Guedes Alex, Barreto Bruno G, Barreto Lara G S, de Oliveira Araújo Iguaracyra B, Queiroz Aristides C, Athanazio Daniel A, Athanazio Paulo R F
Department of Musculoskeletal Cancer Surgery, Santa Izabel Hospital, Salvador, Brazil.

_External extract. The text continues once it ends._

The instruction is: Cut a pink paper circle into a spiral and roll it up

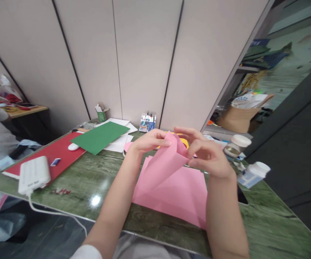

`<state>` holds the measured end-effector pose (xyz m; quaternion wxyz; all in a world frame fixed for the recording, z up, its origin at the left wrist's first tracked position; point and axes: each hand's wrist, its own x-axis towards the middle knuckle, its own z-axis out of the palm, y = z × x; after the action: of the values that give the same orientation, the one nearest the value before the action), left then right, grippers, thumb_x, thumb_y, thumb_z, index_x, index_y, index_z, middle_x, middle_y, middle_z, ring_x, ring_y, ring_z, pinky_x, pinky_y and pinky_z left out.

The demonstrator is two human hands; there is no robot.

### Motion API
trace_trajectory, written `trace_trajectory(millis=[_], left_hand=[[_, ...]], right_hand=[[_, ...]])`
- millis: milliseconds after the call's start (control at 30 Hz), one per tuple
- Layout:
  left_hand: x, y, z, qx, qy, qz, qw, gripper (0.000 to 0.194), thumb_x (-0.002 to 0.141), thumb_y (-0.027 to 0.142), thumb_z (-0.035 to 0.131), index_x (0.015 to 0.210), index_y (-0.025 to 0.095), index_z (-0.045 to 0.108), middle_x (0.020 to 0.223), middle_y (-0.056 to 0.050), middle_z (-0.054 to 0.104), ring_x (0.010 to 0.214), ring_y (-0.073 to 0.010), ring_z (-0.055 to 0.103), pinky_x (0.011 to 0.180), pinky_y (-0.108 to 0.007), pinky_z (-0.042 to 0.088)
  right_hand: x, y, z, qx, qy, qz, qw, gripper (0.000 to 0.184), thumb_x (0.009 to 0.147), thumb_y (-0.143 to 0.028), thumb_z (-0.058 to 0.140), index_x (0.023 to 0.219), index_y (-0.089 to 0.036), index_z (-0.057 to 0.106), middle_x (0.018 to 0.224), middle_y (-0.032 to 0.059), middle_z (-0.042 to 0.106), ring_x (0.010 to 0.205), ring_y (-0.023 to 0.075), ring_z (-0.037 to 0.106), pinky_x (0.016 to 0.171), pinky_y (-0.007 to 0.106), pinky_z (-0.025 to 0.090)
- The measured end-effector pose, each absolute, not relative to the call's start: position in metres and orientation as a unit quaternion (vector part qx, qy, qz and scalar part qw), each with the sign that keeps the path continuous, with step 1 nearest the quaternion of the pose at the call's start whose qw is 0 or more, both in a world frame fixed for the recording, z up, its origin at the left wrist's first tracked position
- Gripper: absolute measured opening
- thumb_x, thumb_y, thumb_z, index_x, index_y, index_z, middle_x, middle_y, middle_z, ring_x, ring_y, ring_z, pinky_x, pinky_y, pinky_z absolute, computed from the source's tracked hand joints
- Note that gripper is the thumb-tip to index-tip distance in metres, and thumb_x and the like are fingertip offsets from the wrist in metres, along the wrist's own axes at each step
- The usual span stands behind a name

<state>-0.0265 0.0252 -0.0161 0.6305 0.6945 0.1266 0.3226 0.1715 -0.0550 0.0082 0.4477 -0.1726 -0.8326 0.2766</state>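
Pink paper (164, 160) raised over table (90, 187), between both hands; long axis slants up rightward. Left hand (154, 139) pinches its top edge, right hand (207, 153) its right corner

One camera is working here, riding on the person's head and peering forward and down over the green marbled surface (104, 180). It's looking along the forearms (119, 187) from above, taking in the left hand (154, 139) and right hand (207, 154) at close range, just right of centre. Beyond, it's facing the pale wall panels (144, 54), and it's sweeping wide, catching a woven basket (236, 118) far right and dark floor (55, 233) lower left.
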Motion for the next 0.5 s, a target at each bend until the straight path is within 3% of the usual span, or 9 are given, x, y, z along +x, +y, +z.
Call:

J Cutan Pathol. 2009 Feb;36(2):270-3. doi: 10.1111/j.1600-0560.2008.01032.x.
Tumors traditionally classified as parachordomas are rare, usually indolent, soft tissue neoplasms. This case report describes a 6-year-old girl with a mass in her left forearm measuring 11 x 6 cm. Foci of moderate nuclear atypia and various areas of necrosis were found in the tumor. Lung metastases were detected 3 months after diagnosis. Immunophenotyping revealed a strong, diffuse expression of pancytokeratin, S-100 protein, vimentin, glial fibrillary acidic protein and focal expression of chromogranin A. This is the fifth documented report on cases of metastasized parachordomas. It is rare for these neoplasms to show such aggressive behavior; moreover, immunoreactivity to chromogranin A is unexpected in these tumors. The relationship between the so-called parachordomas and soft tissue myoepithelioma/mixed tumors is discussed, including the recently defined pediatric myoepithelial carcinoma.
传统上归类为副脊索瘤的肿瘤是罕见的、通常生长缓慢的软组织肿瘤。本病例报告描述了一名6岁女童,其左前臂有一个大小为11×6厘米的肿块。肿瘤中发现了中度核异型性灶和多个坏死区域。诊断后3个月检测到肺转移。免疫表型分析显示全细胞角蛋白、S-100蛋白、波形蛋白、胶质纤维酸性蛋白呈强弥漫性表达,嗜铬粒蛋白A呈局灶性表达。这是关于转移性副脊索瘤病例的第五份文献报道。这些肿瘤很少表现出如此侵袭性的行为;此外,这些肿瘤对嗜铬粒蛋白A的免疫反应性出乎意料。本文讨论了所谓的副脊索瘤与软组织肌上皮瘤/混合瘤之间的关系,包括最近定义的儿童肌上皮癌。